**Task instructions:** Each line of the material below is to be given again exactly.

□ □ □ □ □

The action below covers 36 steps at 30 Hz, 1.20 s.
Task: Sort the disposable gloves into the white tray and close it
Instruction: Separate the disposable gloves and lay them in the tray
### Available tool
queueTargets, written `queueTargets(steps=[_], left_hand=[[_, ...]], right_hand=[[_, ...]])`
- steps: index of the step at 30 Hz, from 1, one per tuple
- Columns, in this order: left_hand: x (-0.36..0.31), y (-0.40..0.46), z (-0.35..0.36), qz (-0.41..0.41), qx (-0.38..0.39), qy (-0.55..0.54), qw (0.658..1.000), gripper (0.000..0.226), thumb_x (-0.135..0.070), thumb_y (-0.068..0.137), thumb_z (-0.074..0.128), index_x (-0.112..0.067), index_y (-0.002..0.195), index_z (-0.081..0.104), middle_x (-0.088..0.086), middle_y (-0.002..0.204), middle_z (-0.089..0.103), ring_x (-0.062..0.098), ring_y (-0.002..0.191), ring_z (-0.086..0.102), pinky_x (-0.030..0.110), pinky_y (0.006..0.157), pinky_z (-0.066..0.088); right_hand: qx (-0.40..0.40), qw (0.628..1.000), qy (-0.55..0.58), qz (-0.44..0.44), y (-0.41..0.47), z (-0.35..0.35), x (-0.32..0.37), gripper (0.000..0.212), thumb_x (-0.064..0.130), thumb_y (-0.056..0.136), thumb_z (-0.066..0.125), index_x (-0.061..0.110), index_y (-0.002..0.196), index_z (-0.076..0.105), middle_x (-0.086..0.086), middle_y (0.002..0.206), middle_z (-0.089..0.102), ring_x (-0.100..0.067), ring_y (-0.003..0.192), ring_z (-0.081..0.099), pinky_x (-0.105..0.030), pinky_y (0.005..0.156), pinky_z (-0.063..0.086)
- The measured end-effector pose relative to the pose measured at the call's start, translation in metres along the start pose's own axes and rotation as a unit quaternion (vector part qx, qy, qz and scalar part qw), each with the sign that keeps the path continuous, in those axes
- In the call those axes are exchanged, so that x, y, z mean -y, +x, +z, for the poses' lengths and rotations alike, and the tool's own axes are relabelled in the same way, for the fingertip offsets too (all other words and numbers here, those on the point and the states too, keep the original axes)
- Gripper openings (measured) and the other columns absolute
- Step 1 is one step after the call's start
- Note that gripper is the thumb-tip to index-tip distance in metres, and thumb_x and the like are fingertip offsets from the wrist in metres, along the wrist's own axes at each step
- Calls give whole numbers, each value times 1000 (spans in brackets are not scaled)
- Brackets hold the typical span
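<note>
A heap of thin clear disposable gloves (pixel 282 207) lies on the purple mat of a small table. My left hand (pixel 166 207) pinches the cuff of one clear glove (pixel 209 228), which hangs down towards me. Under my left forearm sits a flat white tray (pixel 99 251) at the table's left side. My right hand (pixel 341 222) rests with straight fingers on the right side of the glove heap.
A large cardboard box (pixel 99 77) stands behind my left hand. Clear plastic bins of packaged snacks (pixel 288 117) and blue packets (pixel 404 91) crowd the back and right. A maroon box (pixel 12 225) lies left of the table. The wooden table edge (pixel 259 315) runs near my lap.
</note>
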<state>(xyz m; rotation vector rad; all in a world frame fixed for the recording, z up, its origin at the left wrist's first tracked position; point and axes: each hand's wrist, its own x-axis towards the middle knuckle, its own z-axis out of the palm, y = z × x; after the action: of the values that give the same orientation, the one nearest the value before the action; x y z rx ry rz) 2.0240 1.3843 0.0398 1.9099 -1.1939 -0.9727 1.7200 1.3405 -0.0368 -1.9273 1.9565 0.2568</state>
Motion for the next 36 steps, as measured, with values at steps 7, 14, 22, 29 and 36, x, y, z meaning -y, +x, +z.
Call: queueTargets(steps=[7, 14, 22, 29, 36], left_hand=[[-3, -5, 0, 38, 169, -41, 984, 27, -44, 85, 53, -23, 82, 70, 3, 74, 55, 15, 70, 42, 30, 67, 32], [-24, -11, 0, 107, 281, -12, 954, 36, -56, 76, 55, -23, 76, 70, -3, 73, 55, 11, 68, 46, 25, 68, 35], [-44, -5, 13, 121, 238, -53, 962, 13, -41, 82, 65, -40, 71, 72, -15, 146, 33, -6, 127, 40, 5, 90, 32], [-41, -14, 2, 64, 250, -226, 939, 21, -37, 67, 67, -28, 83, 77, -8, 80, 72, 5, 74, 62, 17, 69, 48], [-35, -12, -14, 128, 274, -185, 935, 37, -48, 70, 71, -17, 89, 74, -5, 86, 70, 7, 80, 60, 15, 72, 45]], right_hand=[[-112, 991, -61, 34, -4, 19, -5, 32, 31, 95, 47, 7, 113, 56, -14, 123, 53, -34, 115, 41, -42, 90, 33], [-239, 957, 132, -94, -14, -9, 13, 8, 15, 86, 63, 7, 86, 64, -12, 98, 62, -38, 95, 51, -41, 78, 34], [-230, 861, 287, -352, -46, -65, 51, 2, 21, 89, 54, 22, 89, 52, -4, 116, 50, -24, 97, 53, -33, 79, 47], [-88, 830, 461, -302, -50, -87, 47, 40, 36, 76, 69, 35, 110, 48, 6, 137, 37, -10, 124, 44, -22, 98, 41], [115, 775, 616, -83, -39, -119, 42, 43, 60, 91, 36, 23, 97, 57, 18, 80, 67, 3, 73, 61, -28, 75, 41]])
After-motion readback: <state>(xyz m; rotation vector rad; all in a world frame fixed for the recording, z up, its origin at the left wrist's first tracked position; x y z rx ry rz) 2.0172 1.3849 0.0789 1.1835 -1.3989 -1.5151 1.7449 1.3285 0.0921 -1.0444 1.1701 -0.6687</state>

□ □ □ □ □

**Response:**
The action below covers 36 steps at 30 Hz, 1.20 s.
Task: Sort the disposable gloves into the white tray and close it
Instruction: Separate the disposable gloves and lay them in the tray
### Available tool
queueTargets, written `queueTargets(steps=[_], left_hand=[[_, ...]], right_hand=[[_, ...]])`
- steps: index of the step at 30 Hz, from 1, one per tuple
- Columns, in this order: left_hand: x (-0.36..0.31), y (-0.40..0.46), z (-0.35..0.36), qz (-0.41..0.41), qx (-0.38..0.39), qy (-0.55..0.54), qw (0.658..1.000), gripper (0.000..0.226), thumb_x (-0.135..0.070), thumb_y (-0.068..0.137), thumb_z (-0.074..0.128), index_x (-0.112..0.067), index_y (-0.002..0.195), index_z (-0.081..0.104), middle_x (-0.088..0.086), middle_y (-0.002..0.204), middle_z (-0.089..0.103), ring_x (-0.062..0.098), ring_y (-0.002..0.191), ring_z (-0.086..0.102), pinky_x (-0.030..0.110), pinky_y (0.006..0.157), pinky_z (-0.066..0.088); right_hand: qx (-0.40..0.40), qw (0.628..1.000), qy (-0.55..0.58), qz (-0.44..0.44), y (-0.41..0.47), z (-0.35..0.35), x (-0.32..0.37), gripper (0.000..0.212), thumb_x (-0.064..0.130), thumb_y (-0.056..0.136), thumb_z (-0.066..0.125), index_x (-0.061..0.110), index_y (-0.002..0.196), index_z (-0.076..0.105), middle_x (-0.086..0.086), middle_y (0.002..0.206), middle_z (-0.089..0.102), ring_x (-0.100..0.067), ring_y (-0.003..0.192), ring_z (-0.081..0.099), pinky_x (-0.105..0.030), pinky_y (0.005..0.156), pinky_z (-0.063..0.086)
- The measured end-effector pose relative to the pose measured at the call's start, translation in metres along the start pose's own axes and rotation as a unit quaternion (vector part qx, qy, qz and scalar part qw), each with the sign that keeps the path continuous, in those axes
- In the call those axes are exchanged, so that x, y, z mean -y, +x, +z, for the poses' lengths and rotations alike, and the tool's own axes are relabelled in the same way, for the fingertip offsets too (all other words and numbers here, those on the point and the states too, keep the original axes)
- Gripper openings (measured) and the other columns absolute
- Step 1 is one step after the call's start
- Note that gripper is the thumb-tip to index-tip distance in metres, and thumb_x and the like are fingertip offsets from the wrist in metres, along the wrist's own axes at each step
- Calls give whole numbers, each value times 1000 (spans in brackets are not scaled)
- Brackets hold the typical span
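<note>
A heap of thin clear disposable gloves (pixel 282 207) lies on the purple mat of a small table. My left hand (pixel 166 207) pinches the cuff of one clear glove (pixel 209 228), which hangs down towards me. Under my left forearm sits a flat white tray (pixel 99 251) at the table's left side. My right hand (pixel 341 222) rests with straight fingers on the right side of the glove heap.
A large cardboard box (pixel 99 77) stands behind my left hand. Clear plastic bins of packaged snacks (pixel 288 117) and blue packets (pixel 404 91) crowd the back and right. A maroon box (pixel 12 225) lies left of the table. The wooden table edge (pixel 259 315) runs near my lap.
</note>
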<state>(xyz m; rotation vector rad; all in a world frame fixed for the recording, z up, its origin at the left wrist's first tracked position; point and axes: each hand's wrist, its own x-axis towards the middle knuckle, its own z-axis out of the palm, y = z × x; after the action: of the values that give the same orientation, the one nearest the value before the action; x y z rx ry rz) 2.0240 1.3843 0.0398 1.9099 -1.1939 -0.9727 1.7200 1.3405 -0.0368 -1.9273 1.9565 0.2568</state>
Motion for the next 36 steps, as measured, with values at steps 7, 14, 22, 29 and 36, x, y, z meaning -y, +x, +z.
Call: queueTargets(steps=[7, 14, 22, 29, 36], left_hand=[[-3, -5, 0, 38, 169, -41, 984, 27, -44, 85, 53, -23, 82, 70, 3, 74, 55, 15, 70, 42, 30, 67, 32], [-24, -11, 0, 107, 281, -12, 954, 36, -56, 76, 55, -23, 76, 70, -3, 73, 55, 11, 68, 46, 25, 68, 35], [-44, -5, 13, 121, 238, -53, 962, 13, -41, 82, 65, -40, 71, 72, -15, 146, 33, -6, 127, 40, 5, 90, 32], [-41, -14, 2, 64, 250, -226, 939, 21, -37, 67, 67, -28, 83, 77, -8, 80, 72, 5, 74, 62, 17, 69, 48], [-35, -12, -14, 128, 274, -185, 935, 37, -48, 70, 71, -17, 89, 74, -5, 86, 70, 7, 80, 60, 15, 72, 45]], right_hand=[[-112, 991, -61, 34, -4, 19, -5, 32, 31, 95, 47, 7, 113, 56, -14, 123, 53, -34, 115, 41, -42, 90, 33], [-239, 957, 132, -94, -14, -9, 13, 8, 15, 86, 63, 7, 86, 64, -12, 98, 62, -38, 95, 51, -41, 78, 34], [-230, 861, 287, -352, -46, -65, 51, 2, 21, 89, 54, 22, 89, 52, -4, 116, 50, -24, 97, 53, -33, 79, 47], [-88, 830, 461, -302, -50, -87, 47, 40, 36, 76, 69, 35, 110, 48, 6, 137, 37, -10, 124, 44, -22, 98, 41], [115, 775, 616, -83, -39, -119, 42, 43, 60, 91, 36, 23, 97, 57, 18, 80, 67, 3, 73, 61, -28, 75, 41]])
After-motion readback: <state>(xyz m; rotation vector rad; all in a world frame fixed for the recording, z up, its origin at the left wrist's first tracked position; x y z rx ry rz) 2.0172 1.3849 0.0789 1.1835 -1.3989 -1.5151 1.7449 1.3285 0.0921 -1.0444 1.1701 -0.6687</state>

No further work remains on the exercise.